颜羽浮出一脸悔恨,像是天下第一美人在他房里枯等一夜,他却去青楼喝花酒,然后回家眼见人去楼空的那种感觉。他从骆尘那里夺过我的包袱:“小柒,晚上有事找你!”
骆尘默了默,隐约含笑道:“小柒,我也有事找你。”
“喂!虽然你是师兄,但也应该明白先来后到的道理!”
“她可以先去找你,之后再来找我。”
他们之间反差到极致的争辩,似乎完全把我这个当事人置之度外,毫不理会我的感受。其实我很累,其实我一个也不想找。但见颜羽的执著,心想若是不去,将来一定被他烦死。鉴于公平原则,我还是现在先去补眠吧。
世界在每个人眼里都是不同的。比如,我自认为很清楚“晚上”的定义,可就有那么一个人在黄昏拼死敲开我的门。
那个人很执著,好像手怎么也不会痛似的。我估摸他再这么敲下去,定会把整座山的人都给引来,所以也顾不得束发,为他开了门。“颜羽,你是有病么?”揉眼看他,我愣住,这人是真有病,穿得像是去辰宫赴宴一样。
颜羽笑眯眯,拉过我的手就走:“跟我来。”
我一时没反应过来,步子一歪,险些把脸拍在门框上。颜羽像脱了缰似的,一路我拖到饭堂后的柴房。这人果断是病的不轻,有事不能找个地方好好谈么!
当他推开柴房的门,我才知道误会他了。他不是病的不轻,而是根本没药救了。把柴房布置成豪华客栈包间是怎么回事?地毯贵到不行也就罢了,那墙上的挂画,能与父君的藏品一较高下。不过半日,他是如何做到这些?唯一的解释,只剩下:有钱能使鬼推磨。
他拉我坐下,为我满上一杯酒:“你看,全是你爱吃的菜。
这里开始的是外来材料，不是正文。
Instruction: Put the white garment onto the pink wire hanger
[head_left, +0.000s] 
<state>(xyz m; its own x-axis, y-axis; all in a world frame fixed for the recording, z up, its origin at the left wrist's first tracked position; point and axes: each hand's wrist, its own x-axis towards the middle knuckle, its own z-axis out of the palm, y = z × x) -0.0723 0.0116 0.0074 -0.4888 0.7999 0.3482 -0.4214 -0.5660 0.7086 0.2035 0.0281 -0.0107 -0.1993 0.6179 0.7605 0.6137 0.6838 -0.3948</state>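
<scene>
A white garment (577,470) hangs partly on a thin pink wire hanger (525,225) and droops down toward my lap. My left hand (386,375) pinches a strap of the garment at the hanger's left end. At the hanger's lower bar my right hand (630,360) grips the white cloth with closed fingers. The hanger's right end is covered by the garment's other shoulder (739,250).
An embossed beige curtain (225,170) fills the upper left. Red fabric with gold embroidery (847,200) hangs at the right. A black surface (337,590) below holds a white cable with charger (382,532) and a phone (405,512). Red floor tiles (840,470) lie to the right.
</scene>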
”
暂且不论他有何目的,但一桌热气腾腾的美味,的的确确是我爱吃的东西。心中的疑惑全然盖过我吃货的本能。我自认行事谨慎,在须清门的这段日子,没有一刻显露喜好,更别说是食物。他这么做,无异于识破我的身份。
我冷眼看他:“什么时候?”见颜羽满目无辜,“你到底知道多少?”
“什么知道多少?”颜羽夹了块水晶烧麦到我碗里,“先吃吃看。”
“若非知晓我身份,如何能做出这一桌的菜?”我下意识侧开几分。
颜羽止住笑容,静静看我许久,忽然笑了笑:“我是不是很聪明?”
我拍案而起,酒水震了他一手:“给我说清楚!”
颜羽难得没有嬉皮笑脸,从容抽出罗帕,将手背的水渍擦干。“那天洞泽之上,我被关在一间仓库,刚好听见厨子说话,说的就是这些菜。我闲来无事,略微记下而已。你以为,我听到了什么?白小柒,你的身份,很神秘。”他说话的语气像是一个过气的诗人。
听他这么说,也有道理。父君派人截我回去,弄些我喜欢的东西哄哄我,也无可厚非。结果就是让左丘衍弄一桌菜吃货也是有尊严的好么。
回过神,发现颜羽仍然盯着我,我若无其事夹了烧麦:“你找我什么事?”话题虽然转得硬,但愿他别再继续纠结刚才的问题。
颜羽果真顺了我的意,给我舀了一碗翡翠羹:“我想问你一个问题。”
“没有。”脑子一抽,我意识到说错什么,捧起小碗,埋下头,“没事,你继续。”
“跟我回明都好不好?”他凑得很近。
“噗”我喷了他一脸翡翠羹,敛起袖子又放下去,扯了一角桌布就往他脸上抹,“对不起!对不起!快擦擦!”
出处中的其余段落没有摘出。